Ini adalah persoalan gawat yang sangat serius."

Kuala Lumpur/London (ANTARA News) - Perempuan buruh pabrik di beberapa negara Asia, termasuk Indonesia, yang mengerjakan pakaian bagi raksasa retail global Walmart berisiko tinggi menjadi korban kekerasan dan pelecehan seksual, demikian laporan sejumlah lembaga pembela hak asasi manusia (HAM), Jumat (25/5).

Berdasarkan wawancara terhadap sekira 250 buruh di 60 pabrik pemasok Walmart yang tersebar di Indonesia, Bangladesh dan Kamboja, koalisi lembaga donor itu mengatakan bahwa para perempuan "secara sistemik mengalami kekerasan" dan ketakutan jika melaporkan atas tekanan yang mereka alami.

Koalisi yang sama melakukan investigasi selama lebih dari enam tahun sebagai bagian dari upaya untuk memaksa perusahaan-perusahaan Barat agar memperbaiki keamanan kerja dalam rantai pasokan mereka.

Walmat, jaringan retail yang mempunyai 11.000 toko di hampir 30 negara, mengaku tengah memeriksa temuan terbaru itu.

"Pengakuan para buruh ini sangat mengkhawatirkan, dan kami akan menyelidiki tudingan ini dengan seksama," kata seorang juru bicara Walmart, layaknya dikutip Reuters.

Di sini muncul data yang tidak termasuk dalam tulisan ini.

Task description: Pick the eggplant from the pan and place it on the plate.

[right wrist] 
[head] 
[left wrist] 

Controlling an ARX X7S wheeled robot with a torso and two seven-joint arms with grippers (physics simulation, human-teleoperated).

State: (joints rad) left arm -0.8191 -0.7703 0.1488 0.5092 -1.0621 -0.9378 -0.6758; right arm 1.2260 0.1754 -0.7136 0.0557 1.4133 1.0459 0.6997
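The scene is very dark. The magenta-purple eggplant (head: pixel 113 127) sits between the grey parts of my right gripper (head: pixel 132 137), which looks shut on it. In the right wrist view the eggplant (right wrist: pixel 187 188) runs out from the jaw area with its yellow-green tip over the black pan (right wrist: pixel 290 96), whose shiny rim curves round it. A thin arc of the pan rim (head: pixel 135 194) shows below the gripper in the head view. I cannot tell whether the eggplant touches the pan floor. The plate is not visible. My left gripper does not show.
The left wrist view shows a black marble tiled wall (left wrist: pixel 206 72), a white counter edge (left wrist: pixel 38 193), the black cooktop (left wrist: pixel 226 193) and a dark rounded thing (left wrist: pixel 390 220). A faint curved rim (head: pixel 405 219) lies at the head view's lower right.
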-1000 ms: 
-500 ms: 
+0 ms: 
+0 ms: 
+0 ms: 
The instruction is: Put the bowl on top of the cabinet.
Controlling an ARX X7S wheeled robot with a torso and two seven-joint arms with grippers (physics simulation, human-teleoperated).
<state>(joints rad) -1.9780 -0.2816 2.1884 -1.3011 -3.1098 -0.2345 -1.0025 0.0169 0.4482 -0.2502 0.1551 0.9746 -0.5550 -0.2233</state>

Temuan dari koalisi pembela HAM menunjukkan meluasnya praktik pelecehan seksual dan kekerasan fisik, seperti tamparan dan ancaman jika para buruh menolak pelecehan seksual dari atasan mereka.

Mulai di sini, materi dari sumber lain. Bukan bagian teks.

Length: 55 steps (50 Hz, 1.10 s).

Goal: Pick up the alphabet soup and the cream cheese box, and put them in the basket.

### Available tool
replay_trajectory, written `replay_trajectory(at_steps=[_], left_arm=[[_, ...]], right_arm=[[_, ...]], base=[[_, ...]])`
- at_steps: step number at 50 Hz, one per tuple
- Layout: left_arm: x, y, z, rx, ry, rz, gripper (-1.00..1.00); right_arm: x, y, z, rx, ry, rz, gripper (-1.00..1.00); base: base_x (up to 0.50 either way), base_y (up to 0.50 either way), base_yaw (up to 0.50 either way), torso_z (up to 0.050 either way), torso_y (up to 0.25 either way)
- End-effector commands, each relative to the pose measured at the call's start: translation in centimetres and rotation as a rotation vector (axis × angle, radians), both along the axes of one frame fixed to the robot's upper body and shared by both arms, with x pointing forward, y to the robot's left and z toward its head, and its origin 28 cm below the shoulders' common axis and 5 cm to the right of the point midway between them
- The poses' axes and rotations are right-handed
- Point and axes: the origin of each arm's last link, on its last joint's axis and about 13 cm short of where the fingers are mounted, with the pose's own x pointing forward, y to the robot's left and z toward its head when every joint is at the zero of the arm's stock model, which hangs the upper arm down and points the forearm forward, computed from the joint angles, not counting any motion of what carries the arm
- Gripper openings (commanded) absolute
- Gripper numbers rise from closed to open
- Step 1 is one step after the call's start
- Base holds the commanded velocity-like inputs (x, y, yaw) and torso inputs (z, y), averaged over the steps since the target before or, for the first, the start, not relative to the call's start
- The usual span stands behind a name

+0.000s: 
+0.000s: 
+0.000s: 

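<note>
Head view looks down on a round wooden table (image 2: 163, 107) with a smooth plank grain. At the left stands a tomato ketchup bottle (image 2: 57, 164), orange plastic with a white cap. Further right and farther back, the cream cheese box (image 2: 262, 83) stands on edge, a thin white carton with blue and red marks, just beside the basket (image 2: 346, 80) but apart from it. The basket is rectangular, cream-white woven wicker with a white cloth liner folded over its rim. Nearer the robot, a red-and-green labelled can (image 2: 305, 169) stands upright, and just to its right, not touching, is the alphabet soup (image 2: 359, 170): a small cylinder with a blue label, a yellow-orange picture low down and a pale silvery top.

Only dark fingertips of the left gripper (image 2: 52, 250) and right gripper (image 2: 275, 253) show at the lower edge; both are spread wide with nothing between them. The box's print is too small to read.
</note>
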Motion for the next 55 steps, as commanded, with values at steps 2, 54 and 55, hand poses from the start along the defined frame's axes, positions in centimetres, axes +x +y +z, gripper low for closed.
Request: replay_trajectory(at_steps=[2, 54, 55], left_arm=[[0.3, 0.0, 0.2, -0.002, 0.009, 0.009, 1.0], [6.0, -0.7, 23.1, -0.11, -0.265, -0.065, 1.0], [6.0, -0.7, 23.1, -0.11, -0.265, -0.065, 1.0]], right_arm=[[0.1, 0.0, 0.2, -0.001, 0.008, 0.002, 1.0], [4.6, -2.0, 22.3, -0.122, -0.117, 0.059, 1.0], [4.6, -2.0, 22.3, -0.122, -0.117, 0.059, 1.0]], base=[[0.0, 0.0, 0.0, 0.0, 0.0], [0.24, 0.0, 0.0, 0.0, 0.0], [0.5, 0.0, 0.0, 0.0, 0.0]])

"Ini adalah persoalan gawat yang sangat serius," kata Anannya Hattacharjee, dari lembaga Asia Floor Wage Alliance yang tergabung dalam koalisi.

Ia menimpali, "Yang dilihat banyak orang hanyalah mode pakaian yang murah dan menarik. Tidak ada yang tahu mengenai kekerasan terhadap perempuan yang dilakukan di dalam rantai pasokan industri itu."

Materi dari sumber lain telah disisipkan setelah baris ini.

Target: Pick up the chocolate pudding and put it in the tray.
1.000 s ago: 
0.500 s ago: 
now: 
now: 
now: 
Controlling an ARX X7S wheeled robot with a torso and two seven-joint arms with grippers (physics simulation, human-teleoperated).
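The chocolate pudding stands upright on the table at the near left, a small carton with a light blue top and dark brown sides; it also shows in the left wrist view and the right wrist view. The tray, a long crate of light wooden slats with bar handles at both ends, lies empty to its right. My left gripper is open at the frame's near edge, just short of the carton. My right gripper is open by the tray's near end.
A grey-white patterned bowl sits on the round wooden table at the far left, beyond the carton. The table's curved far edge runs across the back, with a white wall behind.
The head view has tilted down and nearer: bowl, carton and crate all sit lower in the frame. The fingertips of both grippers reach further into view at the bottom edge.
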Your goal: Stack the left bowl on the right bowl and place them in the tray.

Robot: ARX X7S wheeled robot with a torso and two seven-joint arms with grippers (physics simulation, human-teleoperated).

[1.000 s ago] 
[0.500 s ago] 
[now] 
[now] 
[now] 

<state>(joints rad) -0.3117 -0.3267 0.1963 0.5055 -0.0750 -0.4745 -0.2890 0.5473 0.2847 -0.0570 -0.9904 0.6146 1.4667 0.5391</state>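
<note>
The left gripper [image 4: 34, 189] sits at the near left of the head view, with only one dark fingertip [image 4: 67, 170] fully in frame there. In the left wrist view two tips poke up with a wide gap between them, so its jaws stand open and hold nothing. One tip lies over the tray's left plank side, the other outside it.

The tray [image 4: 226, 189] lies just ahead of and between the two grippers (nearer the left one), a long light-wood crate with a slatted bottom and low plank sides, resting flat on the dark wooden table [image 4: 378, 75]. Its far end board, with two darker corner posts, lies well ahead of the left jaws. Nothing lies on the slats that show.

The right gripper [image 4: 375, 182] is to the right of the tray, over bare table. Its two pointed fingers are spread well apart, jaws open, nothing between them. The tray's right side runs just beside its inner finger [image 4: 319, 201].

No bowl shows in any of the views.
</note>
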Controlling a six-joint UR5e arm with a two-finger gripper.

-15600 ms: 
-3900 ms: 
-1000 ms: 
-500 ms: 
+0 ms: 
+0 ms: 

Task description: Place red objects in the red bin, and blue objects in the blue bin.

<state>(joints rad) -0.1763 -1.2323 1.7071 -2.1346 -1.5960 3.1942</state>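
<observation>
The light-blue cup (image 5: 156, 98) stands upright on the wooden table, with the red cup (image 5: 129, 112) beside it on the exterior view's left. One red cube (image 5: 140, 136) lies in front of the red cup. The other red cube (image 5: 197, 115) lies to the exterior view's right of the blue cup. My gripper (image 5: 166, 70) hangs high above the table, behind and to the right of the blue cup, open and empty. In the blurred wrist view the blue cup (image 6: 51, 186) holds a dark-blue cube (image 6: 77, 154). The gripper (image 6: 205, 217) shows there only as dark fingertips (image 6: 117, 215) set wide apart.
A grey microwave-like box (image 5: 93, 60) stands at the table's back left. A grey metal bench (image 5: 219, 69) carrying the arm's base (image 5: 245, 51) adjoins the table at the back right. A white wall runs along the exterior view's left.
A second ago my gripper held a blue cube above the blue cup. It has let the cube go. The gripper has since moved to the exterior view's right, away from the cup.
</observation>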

Koalisi yang terdiri dari lima lembaga tersebut membuat laporan 43 halaman bahwa insiden yang mereka catat hanyalah puncak dari gunung es, yakni baru di permukaan dan kuat dugaan lebih banyak kasus yang belum terkuak.

Dilaporkan pula bahwa stigma dari masyarakat dan risiko tindakan balasan membuat banyak perempuan memilih untuk diam.

"Persoalan semakin sulit karena perempuan tidak ingin melaporkan apa yang mereka alami. Bagaimana mereka bisa mengharap pertolongan dari serikat buruh, jika pemimpin serikat kebanyakan laki-laki?" kata Khun Taro dari lembaga Center for Alliance of Labour and Human Rights yang berkantor di Phnom Penh, Kamboja.

Ia menambahkan, "Tidak ada mekanisme hukum bagi mereka untuk melaporkan keluhan."

Bhattacharjee mengatakan bahwa Walmart dipilih menjadi objek penelitian karena melibatkan pemasok dari berbagai belahan dunia, dan perusahaan itu bisa sangat diharapkan mampu membentuk sebuah sistem yang efektif dalam menghapus praktik kekerasan terhadap buruh perempuan.

Pihak koalisi bahkan menuduh bahwa tekanan dan pelecehan yang dihadapi perempuan buruh dalam studi mereka sudah mendekati level kerja paksa.

Asia menyumbang setengah dari total 443 milyar dolar Amerika Serikat (AS) dalam ekspor pakaian global pada 2016. Indonesia, Bangladesh, Vietnam, India, Hong Kong, dan Kamboja menjadi pemain utama, demikian data dari Organisasi Perdagangan Dunia (WTO).